They grow varieties that require as few as 2,100 corn heat units to as
many as 2,800.
Samples were collected three times: around the first week in August;
the first week in September; and when the silage was in the bag.
Leaf tissue analysis looked at nutrients to determine if there was
adequate fertility.
“We would like to see all of our fields with tassels fully extended
dropping pollen … at silk (stage) on the first of August,” Bohrson
said.
“That would leave us sufficient numbers of days between Aug. 1 and
mid-September to reach the optimum amount of starch or energy.”
The successful growth of the plant in early summer determines its
ability to finish a cob, he said.
The September examination looks at cob development and available
energy.
Bohrson said killing frosts by Sept. 1 are possible in Saskatchewan,
and growers need to know if the plant would be mature enough and have
sufficient energy to cope.
The results from 48 fields of the 2002 crop will be available in about
a month, Bohrson said.
The results are ranked, but Bohrson said the goal is not to determine
which grower is doing the best.
“We’re saying, out of 48 sites, what does number 24 look like,” he
said. “If you’re a new grower, your objective is to get to the middle.”
Rick Swenson, who farms at Baildon southeast of Moose Jaw, has been
growing corn for the last three years and is working with ICDC.
He wanted to try corn 20 years ago when he and his father began
irrigating their land for their seed farm. They had leaf-cutter bees,
and he said he knew that the same heat that was good for bees would be
good for corn.
He was also intrigued by corn silage yield.

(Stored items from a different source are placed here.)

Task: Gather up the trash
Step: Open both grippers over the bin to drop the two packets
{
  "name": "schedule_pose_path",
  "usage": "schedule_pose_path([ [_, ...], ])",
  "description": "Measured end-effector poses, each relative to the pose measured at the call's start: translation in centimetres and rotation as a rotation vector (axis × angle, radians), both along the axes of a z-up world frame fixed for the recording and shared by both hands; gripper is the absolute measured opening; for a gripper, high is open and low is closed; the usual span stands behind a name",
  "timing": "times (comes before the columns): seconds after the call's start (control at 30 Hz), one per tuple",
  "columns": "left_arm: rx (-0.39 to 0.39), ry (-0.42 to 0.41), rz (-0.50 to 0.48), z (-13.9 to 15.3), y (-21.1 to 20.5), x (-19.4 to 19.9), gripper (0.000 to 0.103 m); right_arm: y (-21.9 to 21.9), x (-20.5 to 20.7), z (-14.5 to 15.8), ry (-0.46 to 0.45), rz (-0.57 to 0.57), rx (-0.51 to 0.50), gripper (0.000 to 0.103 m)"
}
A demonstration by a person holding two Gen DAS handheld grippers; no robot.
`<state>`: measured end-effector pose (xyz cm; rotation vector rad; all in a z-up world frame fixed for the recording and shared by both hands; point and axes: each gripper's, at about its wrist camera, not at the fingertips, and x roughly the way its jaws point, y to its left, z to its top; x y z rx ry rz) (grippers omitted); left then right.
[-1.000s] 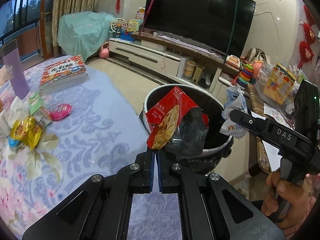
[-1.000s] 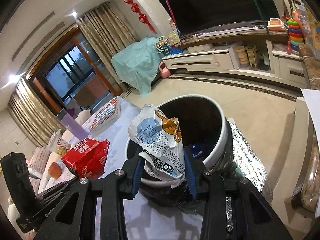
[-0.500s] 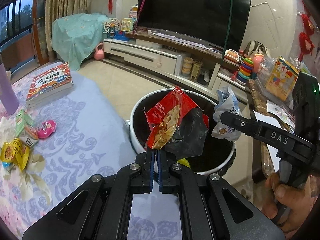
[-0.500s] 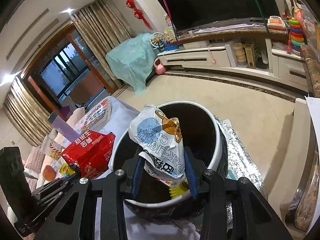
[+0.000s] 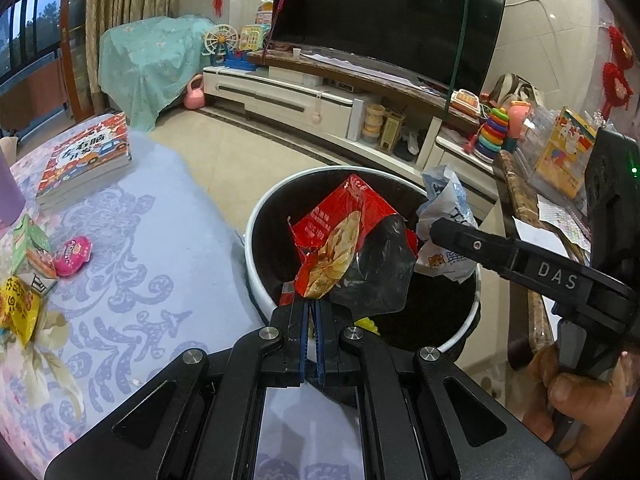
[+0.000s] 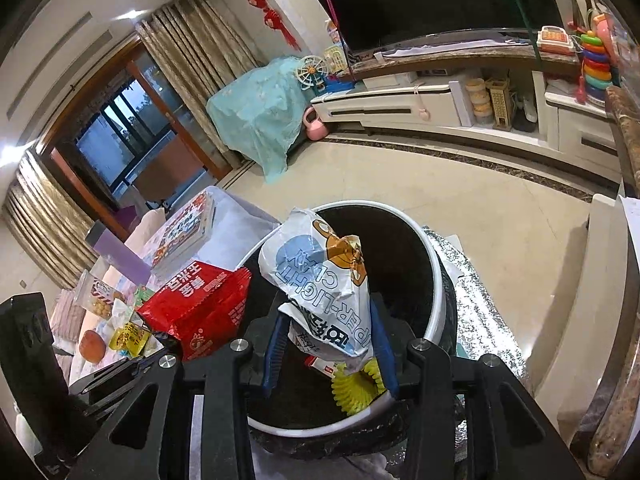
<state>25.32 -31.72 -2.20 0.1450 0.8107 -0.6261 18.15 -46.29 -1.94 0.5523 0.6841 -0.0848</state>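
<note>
- Pinching the red bag [image 5: 344, 248] by its lower edge, the left hand-held gripper [image 5: 311, 312] was clenched on it, jaws nearly together.
- That bag hung just ahead of its fingertips, over the bin [image 5: 256, 256].
- The right hand-held gripper [image 6: 330, 344] grasped the white bag [image 6: 320, 280] between its blue pads [image 6: 274, 344], jaws partly apart.
- The white bag stood above the bin's [image 6: 434, 280] near rim; a yellow scrap [image 6: 356, 388] lay inside, below the pads.
- Wrappers [image 5: 24, 280] and a book [image 5: 86, 156] lay on the desk [image 5: 152, 264], left of the left hand-held gripper.

"DAS": right gripper [image 5: 430, 232] | "LIGHT": white bag [image 6: 320, 276]
</note>
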Motion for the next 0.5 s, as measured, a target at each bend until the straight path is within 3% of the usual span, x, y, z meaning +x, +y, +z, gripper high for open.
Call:
schedule_pose_path([
  [0.1,-0.001,0.013,0.000,-0.2,-0.1,0.2,0.010,-0.2,0.4,-0.1,0.013,0.000,0.000,0.042],
  [0.13,-0.002,0.016,0.003,-0.2,0.0,0.3,0.013,-0.3,0.5,-0.3,0.022,-0.001,0.005,0.048],
  [0.2,-0.003,0.010,0.008,-0.1,0.2,0.1,0.027,-0.3,0.5,-0.3,0.028,-0.007,0.003,0.054],
  [0.3,-0.007,0.003,0.019,0.0,0.7,-0.2,0.039,-0.6,0.2,-0.2,0.022,-0.013,0.006,0.064],
  [0.5,-0.038,0.019,0.062,0.0,3.5,-1.1,0.051,-0.6,-0.5,0.4,-0.001,-0.019,0.007,0.080],
])
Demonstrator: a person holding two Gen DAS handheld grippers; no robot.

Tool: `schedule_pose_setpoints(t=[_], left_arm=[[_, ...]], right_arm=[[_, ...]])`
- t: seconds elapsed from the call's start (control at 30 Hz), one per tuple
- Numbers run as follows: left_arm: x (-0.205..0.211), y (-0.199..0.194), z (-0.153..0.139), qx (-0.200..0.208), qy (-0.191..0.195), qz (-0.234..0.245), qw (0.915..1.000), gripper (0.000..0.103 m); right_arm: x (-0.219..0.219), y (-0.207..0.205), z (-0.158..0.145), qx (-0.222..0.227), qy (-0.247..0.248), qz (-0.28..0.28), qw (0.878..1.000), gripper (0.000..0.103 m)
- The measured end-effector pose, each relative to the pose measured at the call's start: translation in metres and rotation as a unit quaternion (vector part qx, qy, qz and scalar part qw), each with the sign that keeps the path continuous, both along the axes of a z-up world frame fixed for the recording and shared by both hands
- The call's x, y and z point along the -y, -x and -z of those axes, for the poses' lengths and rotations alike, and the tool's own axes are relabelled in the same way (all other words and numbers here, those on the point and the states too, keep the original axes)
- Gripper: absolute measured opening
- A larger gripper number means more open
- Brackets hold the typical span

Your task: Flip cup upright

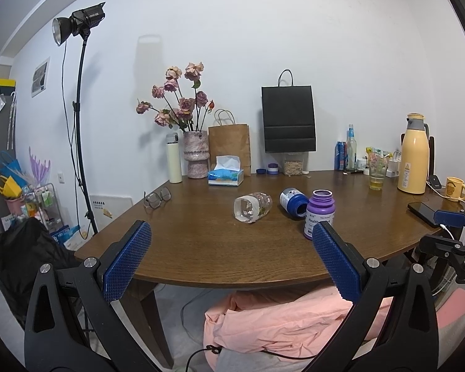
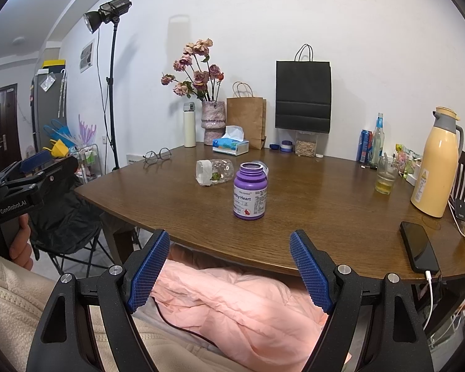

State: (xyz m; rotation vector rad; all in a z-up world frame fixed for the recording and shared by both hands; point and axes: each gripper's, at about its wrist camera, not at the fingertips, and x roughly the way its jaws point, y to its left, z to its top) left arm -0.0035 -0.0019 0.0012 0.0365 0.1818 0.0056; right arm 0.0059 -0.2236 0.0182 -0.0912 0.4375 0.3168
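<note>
The cup (image 1: 252, 207) is lying sideways mid-counter (image 1: 201, 248), mouth facing the near-left edge, well beyond both grippers' wide-spread fingers (image 1: 130, 257) (image 2: 310, 266).

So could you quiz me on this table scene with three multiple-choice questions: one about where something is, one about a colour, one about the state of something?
1. Where are the eyeglasses?
A. On the wooden table, near its left edge
B. Inside the brown paper bag
C. On top of the tissue box

2. What colour is the upright pill bottle?
A. Yellow
B. Purple
C. Green

3. How does the clear cup sit?
A. Upright
B. Lying on its side
C. Held in the tongs

Answers:
1. A, the glasses rest on bare wood at the left, apart from the bag and box.
2. B, its body is purple with a white label and no cap.
3. B, it lies sideways with its mouth turned toward the cameras, while the left tongs and right tongs are both open and empty near the table's front edge.
</note>
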Motion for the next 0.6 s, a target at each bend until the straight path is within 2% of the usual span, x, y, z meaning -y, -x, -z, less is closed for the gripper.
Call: schedule_pose_setpoints(t=[0.6], left_arm=[[-0.0028, -0.001, -0.0032, 0.001, 0.0, 0.0, 1.0, 0.103]], right_arm=[[0.0035, 0.0005, 0.0062, 0.0, 0.0, 0.0, 1.0, 0.085]])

Other silage crops yield as much as eight tonnes per acre under dryland
farming.
This year, Swenson is hoping for 15 tonnes of corn silage per acre
under irrigation.
“I see no reason, with the heat units we have here, we can’t push it to
20 tonnes,” he said.
He grows corn for silage on contract to a local feedlot. He will also
graze his cattle on some this winter, as he has for the past two years.
“The cost per cow per day is half the cost of yarding my cows and
feeding them hay,” Swenson said.
Last year he turned 85 cows and five calves out on 21 acres of corn
Dec. 1. They grazed until Feb. 15.
Swenson’s crop this year performed well and some varieties did come in
at the top of the ICDC rankings in September.
Last year’s crop topped 3.35 metres; this year’s is slightly shorter.
Corn seeded on chickpea stubble did not do as well as the rest of the
crop, although neither he nor Bohrson are sure why.
Bohrson said corn does well following potatoes.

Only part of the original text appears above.